Robotics

Boston Dynamics to GPT: How Language Models Are Entering Physical Space

For decades, robotics and AI developed along separate tracks. Robots were good at precise physical tasks. AI was good at pattern recognition. The convergence of these two fields — accelerated by LLMs — is now producing something genuinely new.

The Missing Piece: Language Understanding

Traditional robots are programmed with explicit instructions for specific tasks. Ask a traditional robot to 'put the red cup on the table next to the window' and it fails — it has no understanding of language, context or common sense.

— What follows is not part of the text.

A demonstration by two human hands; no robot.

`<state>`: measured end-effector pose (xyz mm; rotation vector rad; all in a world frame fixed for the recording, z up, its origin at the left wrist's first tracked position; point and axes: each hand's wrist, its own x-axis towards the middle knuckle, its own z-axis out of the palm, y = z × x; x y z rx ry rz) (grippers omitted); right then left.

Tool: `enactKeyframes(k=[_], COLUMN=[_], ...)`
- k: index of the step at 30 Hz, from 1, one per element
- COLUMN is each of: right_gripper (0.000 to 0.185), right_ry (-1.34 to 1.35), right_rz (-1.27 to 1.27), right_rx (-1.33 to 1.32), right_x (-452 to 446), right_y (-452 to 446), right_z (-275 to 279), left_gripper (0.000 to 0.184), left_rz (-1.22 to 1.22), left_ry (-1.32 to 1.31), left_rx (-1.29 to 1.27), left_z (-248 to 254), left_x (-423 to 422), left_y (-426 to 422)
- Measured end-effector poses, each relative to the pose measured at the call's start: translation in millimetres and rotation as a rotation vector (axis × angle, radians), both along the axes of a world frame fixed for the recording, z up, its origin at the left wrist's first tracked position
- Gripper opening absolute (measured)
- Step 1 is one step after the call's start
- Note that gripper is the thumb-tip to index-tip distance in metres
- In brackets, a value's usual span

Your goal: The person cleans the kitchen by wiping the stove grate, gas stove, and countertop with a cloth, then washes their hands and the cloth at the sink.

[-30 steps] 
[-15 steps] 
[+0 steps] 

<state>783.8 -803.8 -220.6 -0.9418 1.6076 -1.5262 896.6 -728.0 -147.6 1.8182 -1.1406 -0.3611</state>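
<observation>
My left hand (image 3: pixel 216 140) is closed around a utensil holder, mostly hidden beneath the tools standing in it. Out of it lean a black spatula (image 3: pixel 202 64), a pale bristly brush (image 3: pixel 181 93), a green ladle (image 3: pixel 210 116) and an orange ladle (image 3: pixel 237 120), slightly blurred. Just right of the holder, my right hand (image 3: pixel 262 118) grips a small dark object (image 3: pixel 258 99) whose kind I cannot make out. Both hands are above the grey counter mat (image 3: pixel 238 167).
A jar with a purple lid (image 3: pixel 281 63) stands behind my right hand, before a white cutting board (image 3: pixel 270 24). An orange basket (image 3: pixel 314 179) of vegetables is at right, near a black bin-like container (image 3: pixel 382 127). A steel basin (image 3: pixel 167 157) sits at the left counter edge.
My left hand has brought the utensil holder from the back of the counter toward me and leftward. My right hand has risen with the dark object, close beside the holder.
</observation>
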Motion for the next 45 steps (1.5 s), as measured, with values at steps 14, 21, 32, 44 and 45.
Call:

Foundation Models for Robotics

Large language models changed this. GPT-4 and Gemini can understand natural language instructions and reason about the world. The key breakthrough was connecting this language understanding to robotic control systems.

Google's RT-2

Google's Robotics Transformer 2 (RT-2) is a vision-language-action model trained on both web data and robotic experience. It can follow novel instructions it was never explicitly trained on — demonstrating genuine generalization.

Figure and OpenAI

Figure AI partnered with OpenAI to integrate GPT-4 into humanoid robots — robots that can understand spoken instructions, reason about tasks, and explain their actions in natural language.

The Road Ahead

The integration of LLMs with robotics is still early. Key challenges include real-time processing, physical safety, and generalizing across diverse environments. But the direction is clear: robots of tomorrow will understand language and communicate their intentions.

Conclusion

The convergence of language models and robotics represents one of the most significant expansions of AI's domain — from purely digital to the physical world we inhabit.